Got it? You can also imprison the corporate official who actually hired the illegal and, just to make sure, put some Betty Sue Billups--housewife, preferably one with blond hair in a flip--in the joint for a two-year stretch for hiring a Mexican gardener. Thus Americans are reminded that the law says it is illegal to hire illegal workers and that anyone who hires one is responsible for verifying whether or not his or her papers are in order. If you get fooled and one slips by you, too bad, you go to jail anyway. When there are no jobs for illegal workers, they do not come. Got it?
Of course, this has been proposed before, because there is nothing new in the immigration debate.
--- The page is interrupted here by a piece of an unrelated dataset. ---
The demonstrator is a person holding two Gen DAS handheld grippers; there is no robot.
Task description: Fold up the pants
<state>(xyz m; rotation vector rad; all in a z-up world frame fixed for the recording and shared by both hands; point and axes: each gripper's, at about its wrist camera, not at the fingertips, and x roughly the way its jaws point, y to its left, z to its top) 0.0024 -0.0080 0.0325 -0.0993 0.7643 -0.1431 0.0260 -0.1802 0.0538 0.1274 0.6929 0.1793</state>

As the current issue of Texas Monthly reminds us, the old bracero program dating from World War II was actually amended in 1952 to pass the "Texas proviso," shielding employers of illegal workers from criminal penalties. They got the exemption because Texas growers flat refused to pay the required bracero wage of 30 cents an hour. Instead of punishing Texas growers for breaking the law, Congress rewarded them.
In 1986, the Reagan administration took a shot at immigration reform and reinstated penalties on employers. They weren't enforced worth a darn, of course. In 2004, only three American companies were threatened with fines for hiring illegal workers. Doesn't work if you don't enforce it.
This brings us to the great Republican divide on the issue. Conservatives, in general, are anti-immigrant for the same reasons they have always been anti-immigrant--a proud tradition in our nation of immigrants going back to the days of the Founders, when Ben Franklin thought we were going to be overrun by Germans. But Business likes illegal workers. The Chamber of Commerce lobbies for them. It's lobbying now for a new bracero program. What a bonanza for Bidness.
Old-fashioned anti-immigrant prejudice always brings out some old-fashioned racists. This time around, they have started claiming that Mexicans can't assimilate. A sillier idea I've never heard. Why don't they come to Texas and meet up with Lars Gonzales, Erin Rodriguez and Bubba at the bowling alley. They can drink some Lone Star, listen to some conjunto and chill.
Racists seem obsessed by the idea that illegal workers--the hardest-working, poorest people in America--are somehow getting away with something, sneaking goodies that should be for Americans. You can always avoid this problem by having no social services. This is the refreshing Texas model, and it works a treat.
Aren't y'all grateful that we're down here doing exactly nothing for the people of our state, legal or illegal? Think what a terrible message it would send if you swapped Texas with Vermont, and they all got healthcare. In Texas, we never worry about illegals taking advantage of social benefits provided by our taxpayers. Incredibly clever, no?
One nice thing about the benefit of long experience with la frontera is that we in Texas don't have to run around getting all hysterical about immigrants. The border is porous. When you want cheap labor, you open it up; when you don't, you shut it down. It works to our benefit--it always has.